# Devonport Dockyard for sale?



## fred henderson (Jun 13, 2005)

Halliburton have hired investment bank Goldman Sachs to run a $9 billion floatation of its subsidiary Kellogg Brown & Root. Ahead of the floatation, KBR has asked JP Morgan to see if a buyer can be found for its 51% shareholding in Devonport Dockyard. There is a fear that if BAE acquire Babcock's Rosyth and Faslane operations, plus VT's Portsmouth Dockyard, a lot of Devonport's current business will be lost.
As an example of the ignorance of the media, today's Telegraph illustrates this story with a photo of the BAE built LPD, HMS Bulwark entering Devonport. The caption reads "Devonport built battleship HMS Bulwark sails into Plymouth harbour."

Fred (Read)


----------



## stevevincent1974 (Dec 8, 2005)

I believe devonport is currently owned by an american company who will probably be very reluctant to sell.


----------



## fred henderson (Jun 13, 2005)

stevevincent1974 said:


> I believe devonport is currently owned by an american company who will probably be very reluctant to sell.

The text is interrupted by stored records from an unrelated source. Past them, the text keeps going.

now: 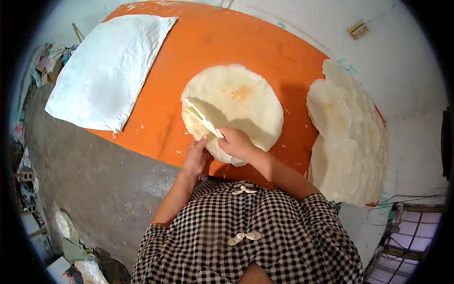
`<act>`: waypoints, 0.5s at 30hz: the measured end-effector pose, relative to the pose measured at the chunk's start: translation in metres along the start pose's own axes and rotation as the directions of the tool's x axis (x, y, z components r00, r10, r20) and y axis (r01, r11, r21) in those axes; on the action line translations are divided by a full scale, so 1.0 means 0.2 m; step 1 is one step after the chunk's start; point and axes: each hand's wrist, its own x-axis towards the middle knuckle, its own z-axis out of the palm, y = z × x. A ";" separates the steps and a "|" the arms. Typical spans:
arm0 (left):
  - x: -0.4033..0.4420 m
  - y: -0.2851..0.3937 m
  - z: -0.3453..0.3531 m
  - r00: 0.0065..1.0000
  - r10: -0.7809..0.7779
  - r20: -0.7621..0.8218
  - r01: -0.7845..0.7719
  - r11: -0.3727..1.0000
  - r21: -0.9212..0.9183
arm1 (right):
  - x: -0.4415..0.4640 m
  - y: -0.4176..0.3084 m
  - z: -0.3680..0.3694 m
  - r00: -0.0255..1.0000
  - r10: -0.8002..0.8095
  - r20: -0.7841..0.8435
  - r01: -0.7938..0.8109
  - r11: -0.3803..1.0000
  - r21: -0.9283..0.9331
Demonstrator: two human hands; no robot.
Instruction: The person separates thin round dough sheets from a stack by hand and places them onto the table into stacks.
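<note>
A round, pale, thin flatbread point(250, 104) with a browned patch lies on the orange tabletop in front of me, possibly the top of a stack. Its near-left edge is lifted and folded over. My right hand point(235, 143) is closed on the folded edge, thumb and fingers pinching it. At the near rim, my left hand point(196, 155) grips the flatbread's edge, thumb on top and the other fingers mostly hidden below.
Many overlapping flatbreads point(347, 142) are spread at the table's right end. A white cloth sack point(111, 71) lies flat at the left. The orange table point(217, 38) meets a pale wall behind. Grey floor point(94, 165) shows at left, with clutter along its edge.
</note>
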 end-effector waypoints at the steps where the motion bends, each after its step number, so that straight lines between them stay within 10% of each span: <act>1: 0.01 -0.01 0.00 0.999 0.033 -0.004 -0.032 0.999 0.042 | 0.00 0.00 0.01 1.000 -0.006 -0.017 0.005 0.999 -0.044; 10: 0.06 -0.04 0.01 0.986 0.107 -0.130 -0.087 0.985 0.147 | 0.02 0.14 0.12 0.996 0.032 0.086 -0.067 0.899 0.433; 15: 0.10 -0.05 -0.08 0.992 0.048 -0.114 -0.043 0.998 0.042 | -0.10 0.02 0.09 0.987 -0.119 -0.109 0.125 0.991 0.055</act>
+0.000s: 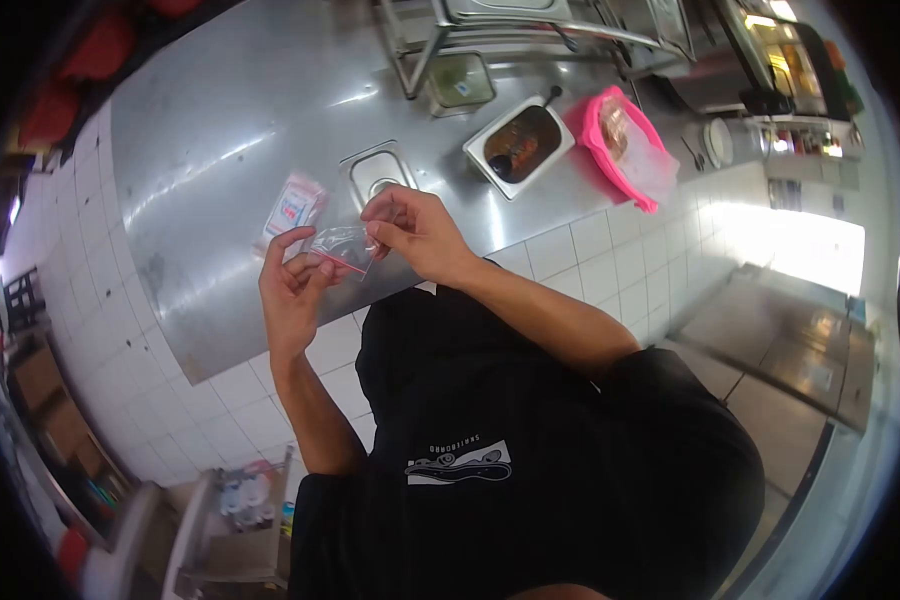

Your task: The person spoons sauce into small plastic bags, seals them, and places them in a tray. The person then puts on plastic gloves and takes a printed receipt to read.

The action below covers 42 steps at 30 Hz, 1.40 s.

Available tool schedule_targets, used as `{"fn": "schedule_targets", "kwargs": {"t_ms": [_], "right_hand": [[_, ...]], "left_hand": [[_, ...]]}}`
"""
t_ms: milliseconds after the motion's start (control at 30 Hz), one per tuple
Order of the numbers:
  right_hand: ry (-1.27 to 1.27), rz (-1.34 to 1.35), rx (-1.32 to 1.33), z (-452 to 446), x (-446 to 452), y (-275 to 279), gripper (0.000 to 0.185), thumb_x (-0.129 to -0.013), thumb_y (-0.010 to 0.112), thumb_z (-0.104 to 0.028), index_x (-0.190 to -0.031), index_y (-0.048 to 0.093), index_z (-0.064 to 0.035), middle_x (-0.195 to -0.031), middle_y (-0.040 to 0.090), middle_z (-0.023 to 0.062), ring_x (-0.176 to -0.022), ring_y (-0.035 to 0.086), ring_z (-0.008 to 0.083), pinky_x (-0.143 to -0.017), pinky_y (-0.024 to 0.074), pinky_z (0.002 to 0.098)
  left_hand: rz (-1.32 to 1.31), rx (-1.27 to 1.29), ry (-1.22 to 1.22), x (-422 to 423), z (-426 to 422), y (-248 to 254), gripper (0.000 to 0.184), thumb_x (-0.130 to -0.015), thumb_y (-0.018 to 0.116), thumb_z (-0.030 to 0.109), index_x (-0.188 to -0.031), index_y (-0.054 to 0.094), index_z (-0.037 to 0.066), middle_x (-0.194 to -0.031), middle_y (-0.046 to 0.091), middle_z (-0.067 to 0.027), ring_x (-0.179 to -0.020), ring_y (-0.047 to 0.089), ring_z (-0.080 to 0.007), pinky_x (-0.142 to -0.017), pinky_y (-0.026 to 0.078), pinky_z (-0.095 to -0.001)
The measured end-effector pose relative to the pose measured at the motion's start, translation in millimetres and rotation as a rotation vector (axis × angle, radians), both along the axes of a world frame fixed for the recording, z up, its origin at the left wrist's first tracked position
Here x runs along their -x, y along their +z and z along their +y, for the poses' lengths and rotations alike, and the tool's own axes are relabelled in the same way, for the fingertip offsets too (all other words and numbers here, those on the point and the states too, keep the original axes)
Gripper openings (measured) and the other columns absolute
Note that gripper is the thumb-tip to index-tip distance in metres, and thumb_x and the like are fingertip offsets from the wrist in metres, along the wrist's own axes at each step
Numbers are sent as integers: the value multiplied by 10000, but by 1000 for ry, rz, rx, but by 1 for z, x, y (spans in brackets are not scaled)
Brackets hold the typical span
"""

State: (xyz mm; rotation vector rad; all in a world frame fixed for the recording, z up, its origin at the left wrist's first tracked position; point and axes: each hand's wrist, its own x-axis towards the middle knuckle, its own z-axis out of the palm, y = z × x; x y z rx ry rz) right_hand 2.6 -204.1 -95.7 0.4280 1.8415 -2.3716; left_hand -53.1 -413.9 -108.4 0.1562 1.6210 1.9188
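Between the fingers of both hands, a small clear bag [338, 240] is held above the near part of a steel table [220, 300]. Its red edge strip is pinched by the left hand [295, 285], with thumb and fingertips brought together and the index finger raised. The bag's other end is pinched by the right hand [408, 235], its fingers curled.

Nothing can be made out inside the bag, so it is judged to be unfilled. Its handling is judged to be unfinished, since it is gripped at both ends; whether its mouth has been parted cannot be told. A pack [292, 210] of what seem to be similar bags is laid just beyond the left hand. A steel lid [378, 168] is set flat just past the right hand, and off to its right a tub [482, 165] of reddish-brown food is left uncovered, with a black utensil [553, 95] propped at its far rim. Beside it, clear plastic [652, 168] is held in a pink basket [594, 130].

Blue and red print is shown on the pack, too small to be read. "SKATEBOARD" can be read, upside down, above a graphic on the black shirt [560, 440]. No brand can be made out elsewhere.
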Motion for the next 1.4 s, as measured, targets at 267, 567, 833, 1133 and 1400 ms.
{"fn": "schedule_targets", "kwargs": {"t_ms": [267,567,833,1133,1400], "right_hand": [[1,-30,-473,38,-34,25,309,-879,788,-230,-963,609,7,-753,620,49,-708,592,150,-667,479,344],[101,-35,-181,92,-81,16,205,-951,689,-181,-992,644,15,-803,678,85,-729,671,154,-674,536,305],[106,-72,-243,151,-115,26,202,-954,586,-154,-952,662,33,-811,711,163,-756,738,277,-701,574,376],[-239,243,-801,224,-153,20,173,-968,567,-165,-892,582,-10,-764,635,196,-758,626,432,-669,478,514],[-293,323,-1105,278,-186,-17,180,-923,599,-138,-812,549,-5,-675,615,178,-647,636,380,-586,505,468]], "left_hand": [[103,54,-158,3,74,19,432,-899,678,-52,-1271,478,42,-775,653,-27,-732,638,-101,-715,521,-249],[103,-8,-511,-10,149,32,442,-890,693,-39,-1267,484,54,-791,649,-23,-735,617,-88,-729,482,-240],[302,129,-625,-37,209,45,444,-904,671,-28,-1291,466,40,-806,625,-8,-762,590,-70,-739,457,-233],[1149,574,-319,-115,320,54,99,-981,586,112,-937,562,26,-737,589,-171,-668,594,-370,-609,453,-464],[1149,758,-353,-158,387,50,132,-933,557,60,-828,559,-20,-719,599,-206,-701,608,-410,-629,463,-501]]}}
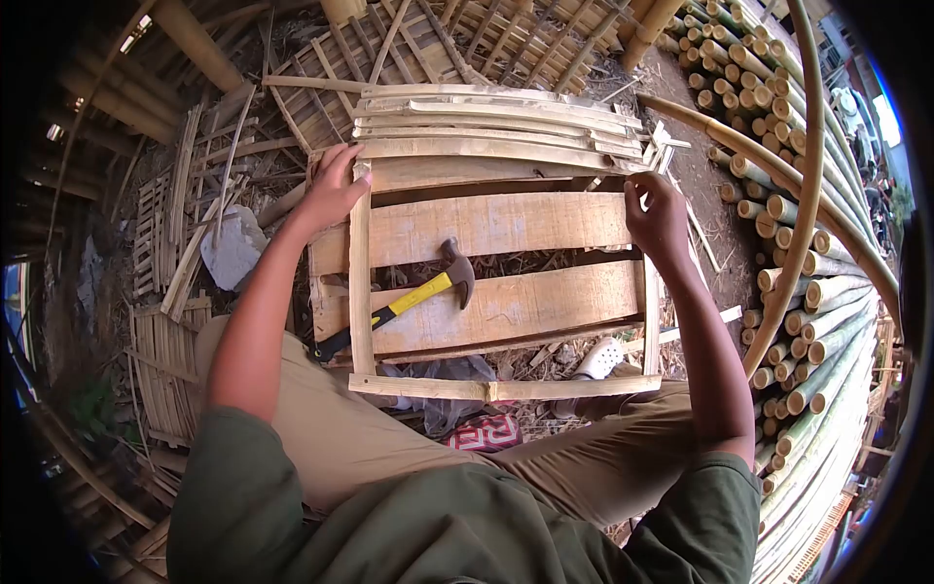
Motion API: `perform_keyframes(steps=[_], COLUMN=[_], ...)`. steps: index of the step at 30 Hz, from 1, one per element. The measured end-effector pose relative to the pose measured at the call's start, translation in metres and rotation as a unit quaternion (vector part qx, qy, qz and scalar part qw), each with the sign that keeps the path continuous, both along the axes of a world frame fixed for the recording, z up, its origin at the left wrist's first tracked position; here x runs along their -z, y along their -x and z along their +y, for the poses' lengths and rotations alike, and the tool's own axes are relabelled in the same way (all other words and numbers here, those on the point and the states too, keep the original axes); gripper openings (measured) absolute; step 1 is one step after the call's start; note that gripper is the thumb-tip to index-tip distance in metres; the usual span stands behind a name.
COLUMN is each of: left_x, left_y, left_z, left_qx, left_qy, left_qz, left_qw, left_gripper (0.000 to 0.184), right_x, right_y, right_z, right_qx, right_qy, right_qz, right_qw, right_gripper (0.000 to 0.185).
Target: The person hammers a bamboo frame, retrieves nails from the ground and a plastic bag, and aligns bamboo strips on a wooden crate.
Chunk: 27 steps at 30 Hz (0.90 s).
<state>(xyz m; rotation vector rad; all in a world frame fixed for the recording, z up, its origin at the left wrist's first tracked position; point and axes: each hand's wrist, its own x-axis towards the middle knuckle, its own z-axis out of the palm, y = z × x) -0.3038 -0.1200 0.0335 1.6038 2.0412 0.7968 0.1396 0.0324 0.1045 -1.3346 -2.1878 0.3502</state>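
Note:
My left hand (336, 185) is at the upper left corner of a bamboo frame (360, 263), its fingers closed round the corner where a crosswise strip meets the side strip. At the upper right corner, my right hand (654, 209) has thumb and finger pinched at the end of the crosswise strip (486, 148); what lies between the fingertips is too small to make out. Inside the frame, a hammer (418, 295) with a yellow and black handle rests on the wooden planks (535, 302). Several loose bamboo strips (496, 107) lie side by side beyond the hands.
Stacked bamboo poles (827, 321) fill the right side, with a curved pole (808, 195) in front. Slatted bamboo panels (516, 39) lie at the back and left. A white shoe (600, 358) shows below the planks, near a red printed bag (484, 433).

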Motion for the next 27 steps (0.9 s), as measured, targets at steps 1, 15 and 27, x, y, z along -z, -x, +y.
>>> perform_keyframes(steps=[1, 15, 27], left_x=[-0.005, -0.023, -0.038], left_y=[-0.007, -0.075, -0.1], left_z=[-0.002, -0.065, -0.101], left_qx=[-0.017, 0.102, 0.149], left_qy=[0.014, 0.055, 0.041], left_qz=[-0.002, 0.104, 0.107], left_qw=[1.0, 0.988, 0.982], left_gripper=[0.062, 0.062, 0.068], right_x=[-0.004, -0.006, 0.279], right_y=[0.004, 0.014, 0.05], right_z=[-0.013, -0.242, -0.29], right_qx=[-0.035, -0.53, -0.328], right_qy=[0.038, 0.332, 0.122], right_qz=[-0.009, -0.389, -0.278], right_qw=[0.999, 0.677, 0.895], right_gripper=[0.011, 0.016, 0.025])
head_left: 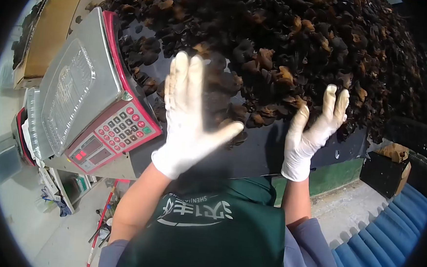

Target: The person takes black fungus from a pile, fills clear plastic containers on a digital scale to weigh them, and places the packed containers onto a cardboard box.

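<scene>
Both of my hands wear white gloves. My left hand (190,117) is held over the near edge of the dark table, fingers stretched up and thumb out to the right, with nothing in it. To its right, my right hand (315,132) is raised at the table's edge, its fingers apart and empty. Beyond both lies a large heap of dark brown, ruffled pieces (296,55) that look like dried fungus. A red scale (126,128) stands left of my left hand, with a clear plastic tray (69,93) on its metal plate.
A cardboard box (54,26) stands at the upper left. Stacked clear trays (35,122) are left of the scale. Below the table's right end are a black box (385,171) and blue ridged material (388,237). A red stick (101,224) leans at the lower left.
</scene>
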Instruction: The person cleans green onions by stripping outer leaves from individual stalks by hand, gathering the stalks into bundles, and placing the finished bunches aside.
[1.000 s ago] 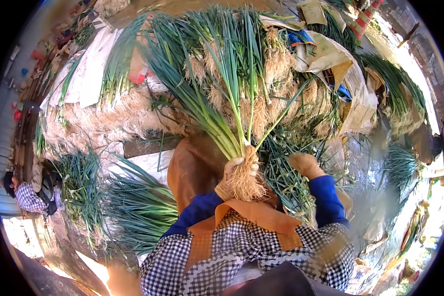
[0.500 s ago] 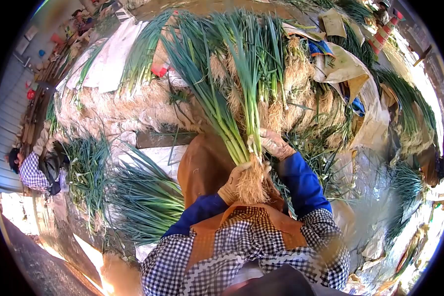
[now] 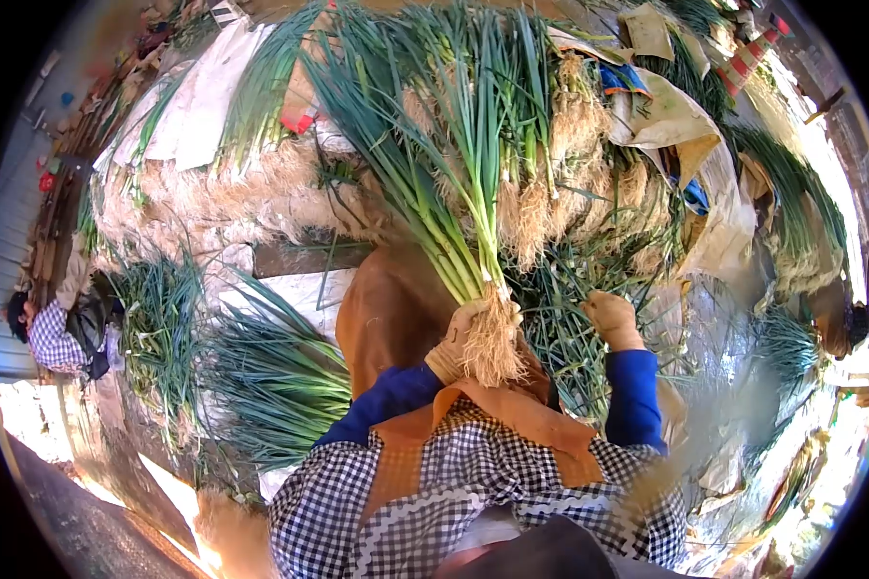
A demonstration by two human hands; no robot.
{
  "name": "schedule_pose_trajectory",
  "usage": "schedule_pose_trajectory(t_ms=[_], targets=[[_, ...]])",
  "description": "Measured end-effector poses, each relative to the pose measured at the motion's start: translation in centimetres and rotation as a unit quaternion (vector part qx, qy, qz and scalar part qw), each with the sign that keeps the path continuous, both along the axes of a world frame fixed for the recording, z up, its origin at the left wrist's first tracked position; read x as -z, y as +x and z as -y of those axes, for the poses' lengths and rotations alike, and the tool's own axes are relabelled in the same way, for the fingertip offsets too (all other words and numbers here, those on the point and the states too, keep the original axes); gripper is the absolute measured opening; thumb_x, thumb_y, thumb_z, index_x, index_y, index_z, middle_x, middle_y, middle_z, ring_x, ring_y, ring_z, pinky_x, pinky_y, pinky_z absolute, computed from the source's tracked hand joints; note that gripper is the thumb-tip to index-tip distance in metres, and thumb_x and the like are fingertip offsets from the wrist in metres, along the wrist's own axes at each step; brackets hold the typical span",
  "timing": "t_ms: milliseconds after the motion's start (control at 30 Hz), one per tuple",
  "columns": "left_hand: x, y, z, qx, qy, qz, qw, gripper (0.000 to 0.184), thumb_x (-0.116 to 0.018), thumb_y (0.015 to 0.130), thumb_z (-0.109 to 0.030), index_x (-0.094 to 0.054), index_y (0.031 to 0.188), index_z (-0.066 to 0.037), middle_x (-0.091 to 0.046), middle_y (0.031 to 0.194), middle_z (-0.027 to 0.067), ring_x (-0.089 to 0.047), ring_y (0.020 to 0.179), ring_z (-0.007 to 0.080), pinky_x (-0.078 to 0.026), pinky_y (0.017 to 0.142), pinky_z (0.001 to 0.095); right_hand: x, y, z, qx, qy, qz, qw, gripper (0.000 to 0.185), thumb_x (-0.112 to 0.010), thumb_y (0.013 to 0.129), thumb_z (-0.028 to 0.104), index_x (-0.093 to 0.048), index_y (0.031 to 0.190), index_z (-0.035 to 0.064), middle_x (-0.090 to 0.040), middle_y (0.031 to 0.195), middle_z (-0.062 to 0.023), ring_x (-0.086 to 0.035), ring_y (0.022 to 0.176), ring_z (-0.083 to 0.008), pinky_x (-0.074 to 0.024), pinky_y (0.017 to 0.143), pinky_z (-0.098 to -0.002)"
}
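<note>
My left hand (image 3: 461, 340), in a tan glove, is closed around the root end of a bunch of long leeks (image 3: 483, 246). Their pale, stringy roots (image 3: 492, 338) hang over my lap, and the green leaves fan away from me. Off to the right, apart from the bunch, my gloved right hand (image 3: 612, 318) has its fingers curled in. Whatever it may hold is hidden. Loose leaves and trimmings (image 3: 570, 338) lie beneath and beside it.
A long stack of leeks with roots facing me (image 3: 232, 203) runs across ahead, partly under white sheets (image 3: 208, 96). More leeks (image 3: 275, 376) lie on the left by my knee. A tan sack cloth (image 3: 724, 203) drapes at right. Another person (image 3: 58, 338) works at far left.
My right hand has left the leek stems and moved right and down, fingers now curled. My left hand still grips the bunch near the roots.
</note>
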State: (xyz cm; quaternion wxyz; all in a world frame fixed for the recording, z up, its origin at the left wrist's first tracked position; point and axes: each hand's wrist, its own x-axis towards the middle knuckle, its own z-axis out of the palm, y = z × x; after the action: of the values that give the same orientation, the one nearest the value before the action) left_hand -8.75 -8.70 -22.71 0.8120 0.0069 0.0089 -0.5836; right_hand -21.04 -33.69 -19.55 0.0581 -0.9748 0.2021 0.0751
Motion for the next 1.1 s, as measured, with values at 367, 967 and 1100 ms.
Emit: schedule_pose_trajectory(t_ms=[367,967,1100], targets=[[0.5,-0.4,0.8,-0.022,0.269,0.089,0.959,0.029,-0.049,0.088,-0.021,-0.057,0.101,0.004,-0.063,0.093,0.0152,-0.062,0.084,0.0226,-0.051,0.077,0.0325,-2.1,13.7,-7.9,-0.170,0.067,0.179,0.967,0.037,-0.046,0.088,0.045,-0.064,0.085,0.0128,-0.062,0.075,-0.0091,-0.061,0.065,-0.0262,-0.0484,0.057,-0.0365],[0.4,0.3,1.6,-0.049,0.093,0.037,0.994,0.036,-0.054,0.084,-0.021,-0.052,0.111,0.002,-0.059,0.102,0.0128,-0.060,0.078,0.0201,-0.054,0.069,0.0347,-2.2,1.3,-0.8,0.001,0.129,0.167,0.977,0.025,-0.054,0.089,0.022,-0.059,0.103,0.0021,-0.061,0.098,-0.0142,-0.059,0.095,-0.0238,-0.0446,0.083,-0.0329],[-1.9,0.9,0.7,-0.040,0.024,0.075,0.996,0.046,-0.052,0.083,-0.019,-0.044,0.123,0.002,-0.052,0.119,0.0121,-0.058,0.087,0.0205,-0.052,0.072,0.0329,-1.1,4.9,-7.4,-0.025,0.533,0.170,0.828,0.037,-0.051,0.091,0.029,-0.058,0.110,-0.0019,-0.060,0.103,-0.0165,-0.055,0.100,-0.0254,-0.0394,0.091,-0.0336]])
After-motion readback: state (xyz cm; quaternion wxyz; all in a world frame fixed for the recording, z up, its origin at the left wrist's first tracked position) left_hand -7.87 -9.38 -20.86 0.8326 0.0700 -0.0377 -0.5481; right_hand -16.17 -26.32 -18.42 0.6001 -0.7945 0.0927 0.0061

I am sorry Steve, I must not have made my post clear. Devonport is 51% owned by the American company, Kellogg Brown & Root who are very keen to sell.

Fred


----------



## rushie (Jul 5, 2005)

Hi all,

Interesting to note that last week Goldman Sachs were also eyeing up a takeover bid for Associated British Ports....whilst today they are mentioned as believed to be planning to scupper a rival's bid for British Airports Authorty too..!

Is there any part of Britain we still own..?!!

Cheers,

Rushie


----------